* **Work to be completed**
Please return the lines of the data below, word for word, from the first line through the line containing "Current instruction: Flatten".

Records from a data collection:
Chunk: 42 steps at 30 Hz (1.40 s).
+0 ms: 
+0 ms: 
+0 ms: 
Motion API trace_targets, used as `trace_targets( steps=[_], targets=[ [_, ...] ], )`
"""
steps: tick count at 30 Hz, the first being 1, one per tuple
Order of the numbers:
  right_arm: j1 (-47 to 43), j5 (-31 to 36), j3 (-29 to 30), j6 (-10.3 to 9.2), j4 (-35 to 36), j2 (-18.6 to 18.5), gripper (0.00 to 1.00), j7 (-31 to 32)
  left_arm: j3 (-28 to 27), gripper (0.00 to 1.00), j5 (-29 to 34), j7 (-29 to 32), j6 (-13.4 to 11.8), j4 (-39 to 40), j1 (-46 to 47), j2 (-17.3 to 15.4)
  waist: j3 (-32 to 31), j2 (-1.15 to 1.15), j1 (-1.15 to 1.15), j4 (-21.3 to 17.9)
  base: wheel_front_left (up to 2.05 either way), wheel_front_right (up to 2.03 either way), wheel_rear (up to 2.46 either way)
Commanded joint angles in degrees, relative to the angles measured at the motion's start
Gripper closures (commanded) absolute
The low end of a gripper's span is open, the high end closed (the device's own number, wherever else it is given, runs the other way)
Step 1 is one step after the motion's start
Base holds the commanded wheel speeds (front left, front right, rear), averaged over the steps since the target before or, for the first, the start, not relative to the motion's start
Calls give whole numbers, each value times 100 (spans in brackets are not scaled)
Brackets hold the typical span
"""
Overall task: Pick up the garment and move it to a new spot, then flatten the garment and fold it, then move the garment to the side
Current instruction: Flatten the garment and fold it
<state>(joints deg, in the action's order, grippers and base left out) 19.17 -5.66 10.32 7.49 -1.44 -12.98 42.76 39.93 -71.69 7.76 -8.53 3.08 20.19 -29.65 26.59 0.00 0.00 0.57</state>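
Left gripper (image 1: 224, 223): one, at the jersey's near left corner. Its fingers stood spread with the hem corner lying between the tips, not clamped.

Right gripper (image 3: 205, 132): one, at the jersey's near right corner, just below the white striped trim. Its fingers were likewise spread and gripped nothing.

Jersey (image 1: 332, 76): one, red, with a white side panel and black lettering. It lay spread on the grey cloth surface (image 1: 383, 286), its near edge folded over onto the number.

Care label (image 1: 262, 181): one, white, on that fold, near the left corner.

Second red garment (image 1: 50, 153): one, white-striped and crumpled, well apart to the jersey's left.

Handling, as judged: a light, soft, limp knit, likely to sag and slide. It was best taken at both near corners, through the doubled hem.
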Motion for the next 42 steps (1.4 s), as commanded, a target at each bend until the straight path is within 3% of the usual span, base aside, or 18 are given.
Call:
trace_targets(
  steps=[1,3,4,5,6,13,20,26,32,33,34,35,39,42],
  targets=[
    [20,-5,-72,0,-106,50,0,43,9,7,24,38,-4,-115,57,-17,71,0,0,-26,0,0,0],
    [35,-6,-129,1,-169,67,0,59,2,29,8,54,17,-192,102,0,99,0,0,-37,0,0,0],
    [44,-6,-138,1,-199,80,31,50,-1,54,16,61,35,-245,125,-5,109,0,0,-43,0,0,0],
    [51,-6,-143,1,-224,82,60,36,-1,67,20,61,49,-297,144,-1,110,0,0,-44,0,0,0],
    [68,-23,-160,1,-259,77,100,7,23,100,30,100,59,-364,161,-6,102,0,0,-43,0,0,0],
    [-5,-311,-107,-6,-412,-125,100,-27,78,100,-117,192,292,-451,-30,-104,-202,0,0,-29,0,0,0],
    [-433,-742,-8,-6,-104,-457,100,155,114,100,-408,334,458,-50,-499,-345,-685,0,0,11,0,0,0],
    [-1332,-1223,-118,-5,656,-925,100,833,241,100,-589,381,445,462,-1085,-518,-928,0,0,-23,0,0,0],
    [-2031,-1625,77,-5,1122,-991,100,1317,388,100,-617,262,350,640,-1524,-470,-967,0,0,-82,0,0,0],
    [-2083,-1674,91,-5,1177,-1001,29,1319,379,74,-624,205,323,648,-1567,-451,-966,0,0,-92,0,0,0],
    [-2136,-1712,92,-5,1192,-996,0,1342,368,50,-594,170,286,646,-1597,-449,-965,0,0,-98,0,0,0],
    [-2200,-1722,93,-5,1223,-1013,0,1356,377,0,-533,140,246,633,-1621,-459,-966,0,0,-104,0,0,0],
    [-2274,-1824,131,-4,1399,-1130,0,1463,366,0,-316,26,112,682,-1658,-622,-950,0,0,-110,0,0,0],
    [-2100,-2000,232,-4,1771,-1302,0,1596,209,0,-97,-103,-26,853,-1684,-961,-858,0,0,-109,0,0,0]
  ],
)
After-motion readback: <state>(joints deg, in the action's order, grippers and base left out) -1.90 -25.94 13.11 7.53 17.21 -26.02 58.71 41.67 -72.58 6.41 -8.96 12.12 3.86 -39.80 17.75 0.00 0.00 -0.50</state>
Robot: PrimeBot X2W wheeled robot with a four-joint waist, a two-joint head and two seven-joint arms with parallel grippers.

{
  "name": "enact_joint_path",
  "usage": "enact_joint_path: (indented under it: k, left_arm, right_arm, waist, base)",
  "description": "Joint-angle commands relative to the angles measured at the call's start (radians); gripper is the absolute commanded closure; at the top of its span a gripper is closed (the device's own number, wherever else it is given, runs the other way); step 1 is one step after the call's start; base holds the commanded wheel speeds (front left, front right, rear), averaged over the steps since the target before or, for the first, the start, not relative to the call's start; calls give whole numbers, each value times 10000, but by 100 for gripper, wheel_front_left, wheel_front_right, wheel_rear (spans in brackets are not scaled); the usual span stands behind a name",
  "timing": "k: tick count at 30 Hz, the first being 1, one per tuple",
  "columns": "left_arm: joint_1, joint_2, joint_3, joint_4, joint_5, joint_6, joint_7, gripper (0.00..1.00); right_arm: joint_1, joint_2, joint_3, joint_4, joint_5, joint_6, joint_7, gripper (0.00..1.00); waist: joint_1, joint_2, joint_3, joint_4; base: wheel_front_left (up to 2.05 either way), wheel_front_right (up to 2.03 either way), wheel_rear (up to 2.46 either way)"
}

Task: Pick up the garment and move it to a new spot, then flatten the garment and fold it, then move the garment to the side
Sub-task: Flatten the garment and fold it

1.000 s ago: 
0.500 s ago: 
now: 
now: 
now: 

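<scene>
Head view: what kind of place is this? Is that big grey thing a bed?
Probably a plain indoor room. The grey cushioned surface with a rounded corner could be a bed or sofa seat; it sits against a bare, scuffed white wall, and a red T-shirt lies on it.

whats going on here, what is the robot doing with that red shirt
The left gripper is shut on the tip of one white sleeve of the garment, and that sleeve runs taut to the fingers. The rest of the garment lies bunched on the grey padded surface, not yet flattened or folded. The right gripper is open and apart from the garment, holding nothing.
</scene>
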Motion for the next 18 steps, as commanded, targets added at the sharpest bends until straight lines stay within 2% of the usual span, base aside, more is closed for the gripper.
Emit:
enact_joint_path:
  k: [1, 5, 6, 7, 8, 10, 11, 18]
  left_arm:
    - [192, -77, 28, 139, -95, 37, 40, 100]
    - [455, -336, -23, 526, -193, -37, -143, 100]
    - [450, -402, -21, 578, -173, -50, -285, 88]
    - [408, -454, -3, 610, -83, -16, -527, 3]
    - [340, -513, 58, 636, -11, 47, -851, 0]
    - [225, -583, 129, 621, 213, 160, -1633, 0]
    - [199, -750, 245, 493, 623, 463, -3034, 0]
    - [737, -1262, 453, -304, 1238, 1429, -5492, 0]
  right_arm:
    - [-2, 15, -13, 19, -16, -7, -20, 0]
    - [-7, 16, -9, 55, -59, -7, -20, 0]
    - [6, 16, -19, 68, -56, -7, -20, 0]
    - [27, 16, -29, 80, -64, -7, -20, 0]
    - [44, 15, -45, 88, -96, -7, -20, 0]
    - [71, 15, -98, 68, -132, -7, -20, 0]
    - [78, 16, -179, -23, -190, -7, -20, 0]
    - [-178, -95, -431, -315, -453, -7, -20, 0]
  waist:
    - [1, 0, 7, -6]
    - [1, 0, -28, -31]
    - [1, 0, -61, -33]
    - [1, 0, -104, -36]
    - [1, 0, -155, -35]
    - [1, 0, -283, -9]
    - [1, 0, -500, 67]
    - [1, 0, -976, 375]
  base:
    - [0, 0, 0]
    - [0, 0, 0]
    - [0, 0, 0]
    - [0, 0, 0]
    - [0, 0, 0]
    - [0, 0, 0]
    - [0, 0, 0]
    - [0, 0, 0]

* **Task output**
Chunk: 42 steps at 30 Hz (1.40 s).
+0 ms: 
+0 ms: 
+0 ms: 
Motion API trace_targets, used as `trace_targets( steps=[_], targets=[ [_, ...] ], )`
"""
steps: tick count at 30 Hz, the first being 1, one per tuple
Order of the numbers:
  right_arm: j1 (-47 to 43), j5 (-31 to 36), j3 (-29 to 30), j6 (-10.3 to 9.2), j4 (-35 to 36), j2 (-18.6 to 18.5), gripper (0.00 to 1.00), j7 (-31 to 32)
  left_arm: j3 (-28 to 27), gripper (0.00 to 1.00), j5 (-29 to 34), j7 (-29 to 32), j6 (-13.4 to 11.8), j4 (-39 to 40), j1 (-46 to 47), j2 (-17.3 to 15.4)
  waist: j3 (-32 to 31), j2 (-1.15 to 1.15), j1 (-1.15 to 1.15), j4 (-21.3 to 17.9)
  base: wheel_front_left (up to 2.05 either way), wheel_front_right (up to 2.03 either way), wheel_rear (up to 2.46 either way)
Commanded joint angles in degrees, relative to the angles measured at the motion's start
Gripper closures (commanded) absolute
The low end of a gripper's span is open, the high end closed (the device's own number, wherever else it is given, runs the other way)
Step 1 is one step after the motion's start
Base holds the commanded wheel speeds (front left, front right, rear), averaged over the steps since the target before or, for the first, the start, not relative to the motion's start
Calls give whole numbers, each value times 100 (spans in brackets are not scaled)
Brackets hold the typical span
"""
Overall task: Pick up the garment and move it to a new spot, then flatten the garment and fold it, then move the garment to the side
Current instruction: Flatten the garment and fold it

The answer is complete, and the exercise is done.